Brief = Between the line containing "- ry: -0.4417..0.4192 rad" and the line containing "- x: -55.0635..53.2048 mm" lies a run of lines; give that run again exactly, with both of those lines, and nothing else from the entries below.
——————
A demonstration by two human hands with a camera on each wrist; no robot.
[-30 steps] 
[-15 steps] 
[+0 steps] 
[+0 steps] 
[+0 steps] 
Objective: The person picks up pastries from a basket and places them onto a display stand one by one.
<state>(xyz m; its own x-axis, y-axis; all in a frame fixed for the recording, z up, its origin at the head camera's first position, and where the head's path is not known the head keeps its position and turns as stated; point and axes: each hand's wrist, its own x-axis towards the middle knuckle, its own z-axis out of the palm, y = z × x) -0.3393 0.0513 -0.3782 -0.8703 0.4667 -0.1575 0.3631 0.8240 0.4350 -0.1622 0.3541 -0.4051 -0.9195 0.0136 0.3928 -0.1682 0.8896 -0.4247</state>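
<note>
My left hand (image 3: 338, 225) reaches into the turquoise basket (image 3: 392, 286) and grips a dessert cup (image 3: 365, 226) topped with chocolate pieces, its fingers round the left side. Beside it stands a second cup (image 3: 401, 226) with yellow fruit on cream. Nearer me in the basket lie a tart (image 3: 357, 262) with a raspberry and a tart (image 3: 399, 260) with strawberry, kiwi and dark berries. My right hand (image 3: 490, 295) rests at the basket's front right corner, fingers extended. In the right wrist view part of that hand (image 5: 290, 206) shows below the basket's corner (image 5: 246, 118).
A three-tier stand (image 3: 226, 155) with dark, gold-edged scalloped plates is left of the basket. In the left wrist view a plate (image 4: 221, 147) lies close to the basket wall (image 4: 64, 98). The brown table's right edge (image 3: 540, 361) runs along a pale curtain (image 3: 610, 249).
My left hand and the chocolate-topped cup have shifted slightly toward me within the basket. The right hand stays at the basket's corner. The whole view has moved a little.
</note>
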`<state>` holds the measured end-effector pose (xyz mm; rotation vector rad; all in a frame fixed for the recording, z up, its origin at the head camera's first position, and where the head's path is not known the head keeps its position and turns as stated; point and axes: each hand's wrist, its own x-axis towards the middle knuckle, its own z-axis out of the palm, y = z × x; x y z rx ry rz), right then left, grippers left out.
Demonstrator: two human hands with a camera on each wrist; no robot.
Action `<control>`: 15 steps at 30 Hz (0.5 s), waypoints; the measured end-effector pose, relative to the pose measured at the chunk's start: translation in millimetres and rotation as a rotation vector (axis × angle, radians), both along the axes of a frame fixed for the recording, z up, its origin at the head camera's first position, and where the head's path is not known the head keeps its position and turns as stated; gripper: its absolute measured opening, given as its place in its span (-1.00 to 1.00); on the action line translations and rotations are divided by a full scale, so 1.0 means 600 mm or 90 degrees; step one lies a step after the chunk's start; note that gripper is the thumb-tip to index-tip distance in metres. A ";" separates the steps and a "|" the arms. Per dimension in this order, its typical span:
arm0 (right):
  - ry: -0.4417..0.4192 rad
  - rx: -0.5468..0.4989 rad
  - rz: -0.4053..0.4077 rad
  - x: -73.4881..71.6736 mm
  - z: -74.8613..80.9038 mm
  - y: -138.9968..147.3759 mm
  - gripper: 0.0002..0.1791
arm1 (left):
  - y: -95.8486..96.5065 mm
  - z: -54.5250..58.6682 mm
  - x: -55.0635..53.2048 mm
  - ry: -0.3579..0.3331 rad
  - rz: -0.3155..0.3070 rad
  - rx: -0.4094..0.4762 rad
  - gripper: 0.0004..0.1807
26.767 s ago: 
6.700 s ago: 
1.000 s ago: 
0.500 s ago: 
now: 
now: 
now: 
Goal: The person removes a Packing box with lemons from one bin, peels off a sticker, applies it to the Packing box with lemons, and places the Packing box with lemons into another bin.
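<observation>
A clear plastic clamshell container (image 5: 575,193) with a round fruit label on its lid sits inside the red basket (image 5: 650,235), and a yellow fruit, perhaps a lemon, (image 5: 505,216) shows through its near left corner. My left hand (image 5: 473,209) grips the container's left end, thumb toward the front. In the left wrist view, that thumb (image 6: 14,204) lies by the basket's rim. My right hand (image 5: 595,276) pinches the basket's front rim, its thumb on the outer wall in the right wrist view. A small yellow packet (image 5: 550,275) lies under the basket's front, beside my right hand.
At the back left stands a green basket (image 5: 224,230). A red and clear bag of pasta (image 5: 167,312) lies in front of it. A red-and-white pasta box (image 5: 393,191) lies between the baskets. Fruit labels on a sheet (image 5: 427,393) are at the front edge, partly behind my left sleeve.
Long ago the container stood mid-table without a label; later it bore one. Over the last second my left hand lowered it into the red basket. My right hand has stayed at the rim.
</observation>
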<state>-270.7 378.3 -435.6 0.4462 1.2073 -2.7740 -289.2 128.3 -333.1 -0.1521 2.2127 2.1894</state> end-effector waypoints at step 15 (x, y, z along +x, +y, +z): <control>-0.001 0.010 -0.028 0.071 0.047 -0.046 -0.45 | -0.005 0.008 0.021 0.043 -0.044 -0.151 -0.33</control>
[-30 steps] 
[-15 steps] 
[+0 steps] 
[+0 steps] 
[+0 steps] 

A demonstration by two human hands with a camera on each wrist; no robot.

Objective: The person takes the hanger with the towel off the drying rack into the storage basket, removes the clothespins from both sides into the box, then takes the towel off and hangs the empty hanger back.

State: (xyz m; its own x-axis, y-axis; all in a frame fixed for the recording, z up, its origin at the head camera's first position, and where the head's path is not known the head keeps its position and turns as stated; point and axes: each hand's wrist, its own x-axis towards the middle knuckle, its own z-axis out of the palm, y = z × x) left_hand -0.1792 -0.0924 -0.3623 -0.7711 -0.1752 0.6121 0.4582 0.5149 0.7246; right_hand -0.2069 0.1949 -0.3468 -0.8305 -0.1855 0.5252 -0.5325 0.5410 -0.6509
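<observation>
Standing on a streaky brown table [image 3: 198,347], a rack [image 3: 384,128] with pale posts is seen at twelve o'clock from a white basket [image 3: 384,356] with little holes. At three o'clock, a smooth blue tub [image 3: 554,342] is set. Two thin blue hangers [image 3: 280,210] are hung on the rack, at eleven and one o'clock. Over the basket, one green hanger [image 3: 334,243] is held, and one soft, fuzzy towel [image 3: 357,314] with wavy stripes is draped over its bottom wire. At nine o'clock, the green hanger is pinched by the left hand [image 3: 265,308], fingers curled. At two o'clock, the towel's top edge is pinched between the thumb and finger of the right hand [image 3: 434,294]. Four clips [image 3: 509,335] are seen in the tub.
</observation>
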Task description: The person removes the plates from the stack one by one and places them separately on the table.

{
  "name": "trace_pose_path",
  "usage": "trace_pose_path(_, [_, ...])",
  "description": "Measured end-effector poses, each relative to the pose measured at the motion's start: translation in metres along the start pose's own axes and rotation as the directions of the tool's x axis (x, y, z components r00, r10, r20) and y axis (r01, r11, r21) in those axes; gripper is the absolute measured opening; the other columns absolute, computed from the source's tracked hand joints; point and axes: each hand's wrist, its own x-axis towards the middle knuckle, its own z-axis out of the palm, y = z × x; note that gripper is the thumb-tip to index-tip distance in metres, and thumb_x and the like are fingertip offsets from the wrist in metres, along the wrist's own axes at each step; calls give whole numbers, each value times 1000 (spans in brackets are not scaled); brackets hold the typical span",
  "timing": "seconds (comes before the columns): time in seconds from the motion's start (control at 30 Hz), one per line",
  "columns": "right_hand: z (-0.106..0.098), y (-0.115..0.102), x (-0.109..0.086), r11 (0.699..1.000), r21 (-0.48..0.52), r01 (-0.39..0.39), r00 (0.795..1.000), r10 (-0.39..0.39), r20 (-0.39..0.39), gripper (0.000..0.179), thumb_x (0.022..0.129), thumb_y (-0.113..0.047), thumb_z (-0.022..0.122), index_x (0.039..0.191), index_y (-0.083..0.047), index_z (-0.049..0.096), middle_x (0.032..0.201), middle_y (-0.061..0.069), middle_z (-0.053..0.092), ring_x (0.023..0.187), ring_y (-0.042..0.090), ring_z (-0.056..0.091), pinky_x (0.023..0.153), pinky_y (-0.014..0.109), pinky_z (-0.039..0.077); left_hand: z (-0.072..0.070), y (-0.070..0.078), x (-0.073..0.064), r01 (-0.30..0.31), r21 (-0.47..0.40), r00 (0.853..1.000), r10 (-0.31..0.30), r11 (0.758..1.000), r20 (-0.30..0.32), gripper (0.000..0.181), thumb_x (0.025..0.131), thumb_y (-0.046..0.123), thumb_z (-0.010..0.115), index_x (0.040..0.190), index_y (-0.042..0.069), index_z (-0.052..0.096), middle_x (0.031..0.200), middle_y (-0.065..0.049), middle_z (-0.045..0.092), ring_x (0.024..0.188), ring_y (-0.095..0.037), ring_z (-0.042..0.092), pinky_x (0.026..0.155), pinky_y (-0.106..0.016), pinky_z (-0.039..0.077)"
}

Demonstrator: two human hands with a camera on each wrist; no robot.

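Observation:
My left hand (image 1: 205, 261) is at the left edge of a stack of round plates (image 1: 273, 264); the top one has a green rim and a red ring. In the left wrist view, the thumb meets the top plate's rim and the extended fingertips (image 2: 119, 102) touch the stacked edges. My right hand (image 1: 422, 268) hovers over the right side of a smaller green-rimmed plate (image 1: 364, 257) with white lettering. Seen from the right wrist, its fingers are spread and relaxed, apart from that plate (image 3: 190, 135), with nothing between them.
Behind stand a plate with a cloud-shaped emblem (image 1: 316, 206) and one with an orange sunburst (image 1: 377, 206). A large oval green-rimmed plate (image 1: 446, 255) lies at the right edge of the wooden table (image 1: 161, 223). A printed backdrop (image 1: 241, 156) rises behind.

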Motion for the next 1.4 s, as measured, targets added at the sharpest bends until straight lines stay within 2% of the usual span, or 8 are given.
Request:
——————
Problem solution =
  - ry: -0.4417..0.4192 rad
  - rx: -0.5468..0.4989 rad
  - rz: -0.4053..0.4077 rad
  - x: -73.4881..71.6736 mm
  - z: -74.8613..80.9038 mm
  - y: -138.9968..147.3759 mm
  - gripper: 0.0002..0.1791
arm1 (left):
  - y: -95.8486..96.5065 mm
  - z: -54.5250..58.6682 mm
  - x: -55.0635..53.2048 mm

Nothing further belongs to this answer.